● DESCRIPTION OF THE TASK:
Images excepted, the data below must be repeated exactly.

(Stored data)
════

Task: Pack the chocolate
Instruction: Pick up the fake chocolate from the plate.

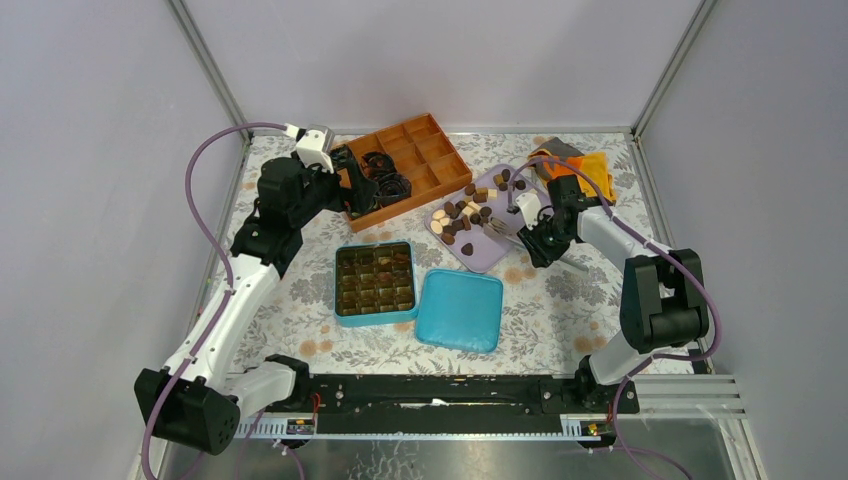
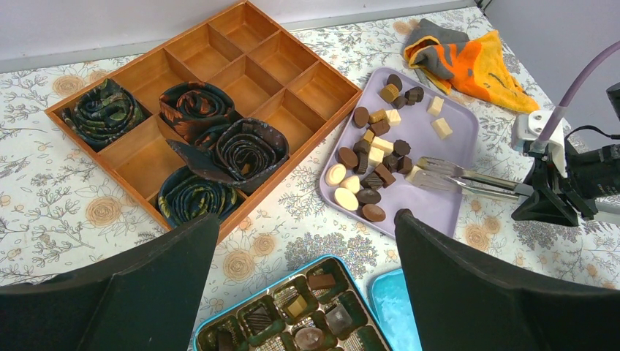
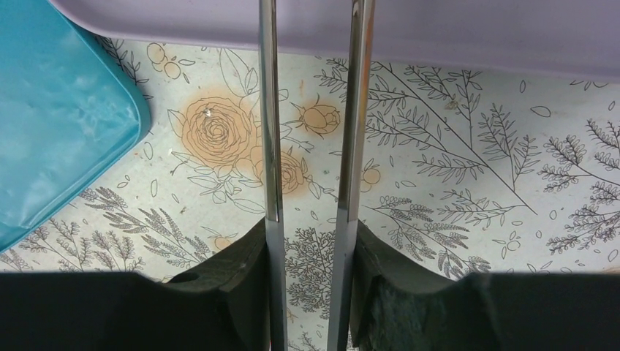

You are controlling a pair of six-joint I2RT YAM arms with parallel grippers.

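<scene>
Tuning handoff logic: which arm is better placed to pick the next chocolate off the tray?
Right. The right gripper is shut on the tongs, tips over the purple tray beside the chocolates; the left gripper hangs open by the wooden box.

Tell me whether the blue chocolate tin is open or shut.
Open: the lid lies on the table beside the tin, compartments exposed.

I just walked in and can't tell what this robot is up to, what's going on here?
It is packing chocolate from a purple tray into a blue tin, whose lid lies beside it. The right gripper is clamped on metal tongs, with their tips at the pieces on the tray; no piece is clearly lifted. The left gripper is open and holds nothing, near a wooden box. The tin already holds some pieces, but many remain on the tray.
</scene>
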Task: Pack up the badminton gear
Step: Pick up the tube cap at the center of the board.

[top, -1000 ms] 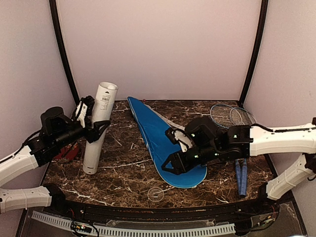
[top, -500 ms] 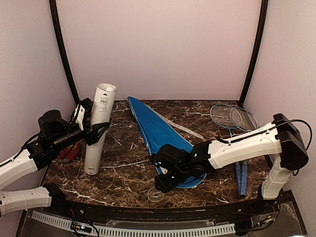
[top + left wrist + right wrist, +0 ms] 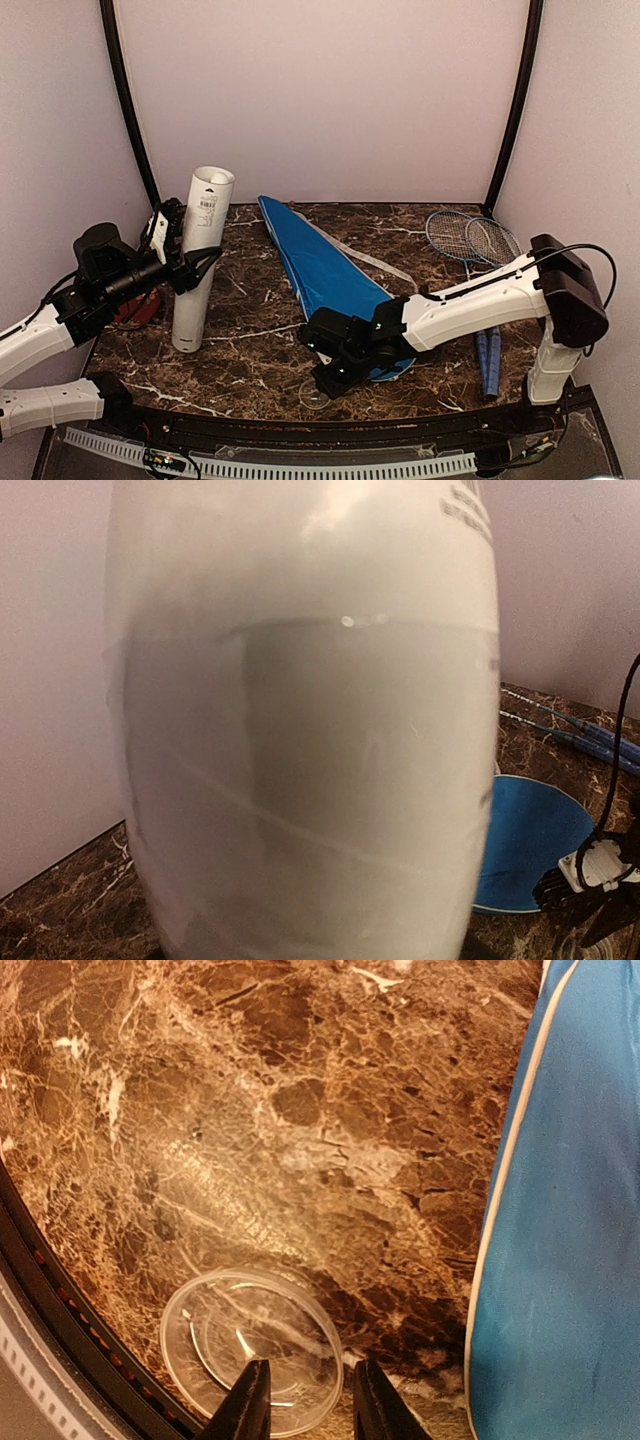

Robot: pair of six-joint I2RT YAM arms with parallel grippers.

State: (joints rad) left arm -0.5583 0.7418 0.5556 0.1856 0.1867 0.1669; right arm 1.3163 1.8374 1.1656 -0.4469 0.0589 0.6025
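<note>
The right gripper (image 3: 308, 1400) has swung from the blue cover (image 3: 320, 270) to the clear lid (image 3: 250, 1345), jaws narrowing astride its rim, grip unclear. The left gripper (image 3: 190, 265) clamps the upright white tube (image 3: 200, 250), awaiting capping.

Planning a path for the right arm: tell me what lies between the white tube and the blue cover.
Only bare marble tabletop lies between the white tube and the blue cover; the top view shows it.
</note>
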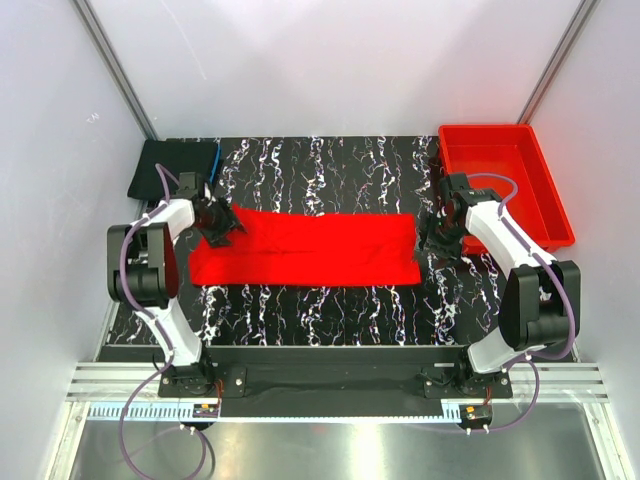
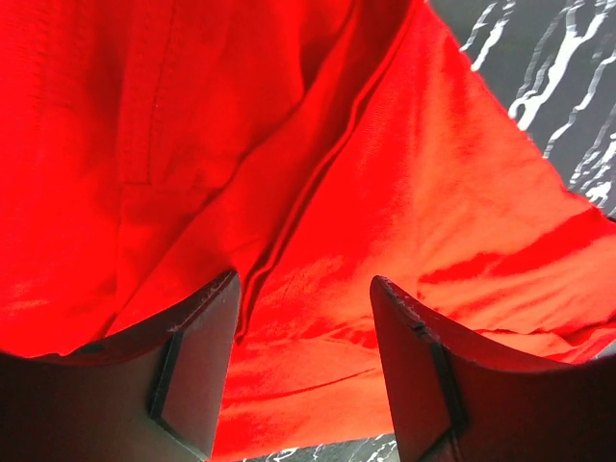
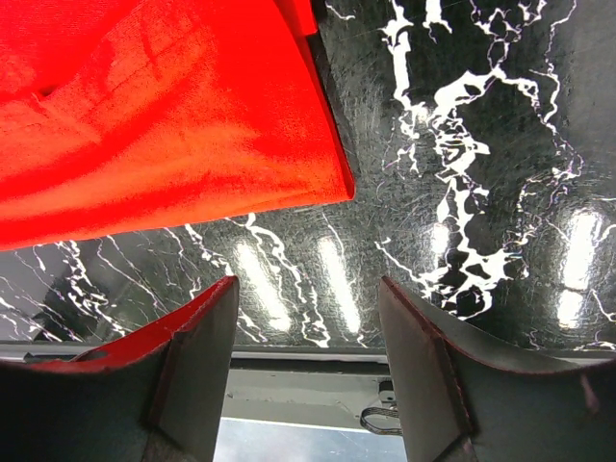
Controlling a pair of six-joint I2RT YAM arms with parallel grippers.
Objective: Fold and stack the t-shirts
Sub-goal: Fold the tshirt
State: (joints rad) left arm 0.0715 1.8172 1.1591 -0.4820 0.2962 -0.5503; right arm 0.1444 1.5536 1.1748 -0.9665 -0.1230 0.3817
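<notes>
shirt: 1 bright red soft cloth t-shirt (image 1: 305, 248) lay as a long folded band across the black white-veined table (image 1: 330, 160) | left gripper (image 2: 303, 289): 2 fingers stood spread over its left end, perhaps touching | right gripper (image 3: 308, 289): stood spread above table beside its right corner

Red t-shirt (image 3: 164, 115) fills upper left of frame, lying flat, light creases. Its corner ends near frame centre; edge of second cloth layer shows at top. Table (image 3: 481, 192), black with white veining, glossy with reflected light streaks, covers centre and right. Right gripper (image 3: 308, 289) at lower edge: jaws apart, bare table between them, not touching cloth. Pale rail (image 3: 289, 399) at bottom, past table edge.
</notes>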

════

● OUTPUT OF THE EXERCISE:
Task: Pack the chocolate
Instruction: Pick up the fake chocolate from the plate.


You are controlling a pair of six-joint I2RT YAM arms with parallel grippers.

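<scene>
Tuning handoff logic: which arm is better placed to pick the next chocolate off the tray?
Right. The right gripper is shut on the tongs, tips over the purple tray beside the chocolates; the left gripper hangs open by the wooden box.

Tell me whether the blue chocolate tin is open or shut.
Open: the lid lies on the table beside the tin, compartments exposed.

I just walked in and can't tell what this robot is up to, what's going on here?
It is packing chocolate from a purple tray into a blue tin, whose lid lies beside it. The right gripper is clamped on metal tongs, with their tips at the pieces on the tray; no piece is clearly lifted. The left gripper is open and holds nothing, near a wooden box. The tin already holds some pieces, but many remain on the tray.
</scene>
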Task: Pack up the badminton gear
Step: Pick up the tube cap at the center of the board.

[top, -1000 ms] 
[top, -500 ms] 
[top + left wrist + right wrist, +0 ms] 

Robot: pair of six-joint I2RT YAM arms with parallel grippers.

State: (joints rad) left arm -0.5583 0.7418 0.5556 0.1856 0.1867 0.1669; right arm 1.3163 1.8374 1.1656 -0.4469 0.0589 0.6025
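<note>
The right gripper (image 3: 308, 1400) has swung from the blue cover (image 3: 320, 270) to the clear lid (image 3: 250, 1345), jaws narrowing astride its rim, grip unclear. The left gripper (image 3: 190, 265) clamps the upright white tube (image 3: 200, 250), awaiting capping.

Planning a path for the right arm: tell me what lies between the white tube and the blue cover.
Only bare marble tabletop lies between the white tube and the blue cover; the top view shows it.
</note>
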Controlling a pair of six-joint I2RT YAM arms with parallel grippers.
Objective: Fold and stack the t-shirts
Sub-goal: Fold the tshirt
State: (joints rad) left arm 0.0715 1.8172 1.1591 -0.4820 0.2962 -0.5503; right arm 0.1444 1.5536 1.1748 -0.9665 -0.1230 0.3817
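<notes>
shirt: 1 bright red soft cloth t-shirt (image 1: 305, 248) lay as a long folded band across the black white-veined table (image 1: 330, 160) | left gripper (image 2: 303, 289): 2 fingers stood spread over its left end, perhaps touching | right gripper (image 3: 308, 289): stood spread above table beside its right corner

Red t-shirt (image 3: 164, 115) fills upper left of frame, lying flat, light creases. Its corner ends near frame centre; edge of second cloth layer shows at top. Table (image 3: 481, 192), black with white veining, glossy with reflected light streaks, covers centre and right. Right gripper (image 3: 308, 289) at lower edge: jaws apart, bare table between them, not touching cloth. Pale rail (image 3: 289, 399) at bottom, past table edge.
</notes>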

For this exercise, nothing further remains.